A MTC, reconhece o também reitor da universidade, é cada vez mais “respeitada” entre médicos e cientistas do Ocidente, mas ainda existe muito debate. “Na minha opinião, é preciso ultrapassar isto e unir esforços”, defende, em entrevista à MACAU.

O investigador começou por estudar medicina ocidental e só depois enveredou pelo ramo da MTC. “Descobri que cada uma tem as suas próprias características e as suas próprias vantagens”, explica o académico, que tem impulsionado estudos sobre as possibilidades de integração das duas medicinas.

No caso da MTC, diz, há uma “abordagem holística” – que olha para tudo no corpo como uma rede de interligações – e, ao mesmo tempo, personalizada.
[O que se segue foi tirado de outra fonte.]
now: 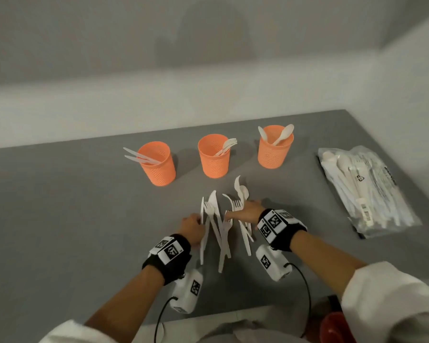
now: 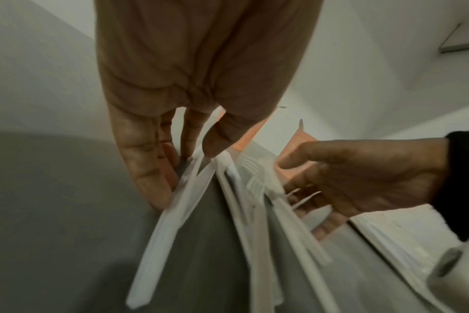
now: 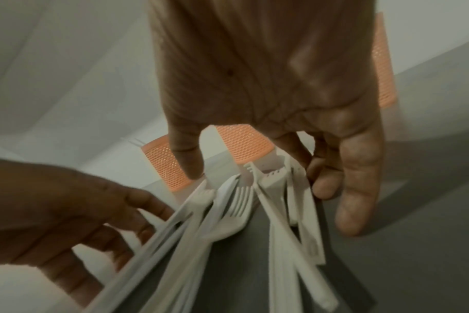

Tendências que, sublinha, a própria medicina convencional tem vindo recentemente a procurar seguir, ainda que à sua maneira.

Por outro lado, explica o académico – que tem também exercido funções como consultor da Organização Mundial de Saúde –, a medicina convencional consegue identificar “muito claramente” interacções ao nível molecular ou alvos da acção de determinadas drogas, por exemplo. Liu Liang defende, por isso, a necessidade de modernizar a MTC, apostando na investigação científica para identificar os mecanismos terapêuticos do corpo.

“Se, baseados nos métodos tradicionais, pudermos usar critérios tradicionais para avaliar a situação de um ponto de vista holístico, mas, por outro lado, apresentarmos também dados científicos de uma forma mais clara, então estaremos a fazer a MTC andar para a frente na sociedade moderna”, comenta o também membro do Conselho para os Assuntos Médicos da RAEM.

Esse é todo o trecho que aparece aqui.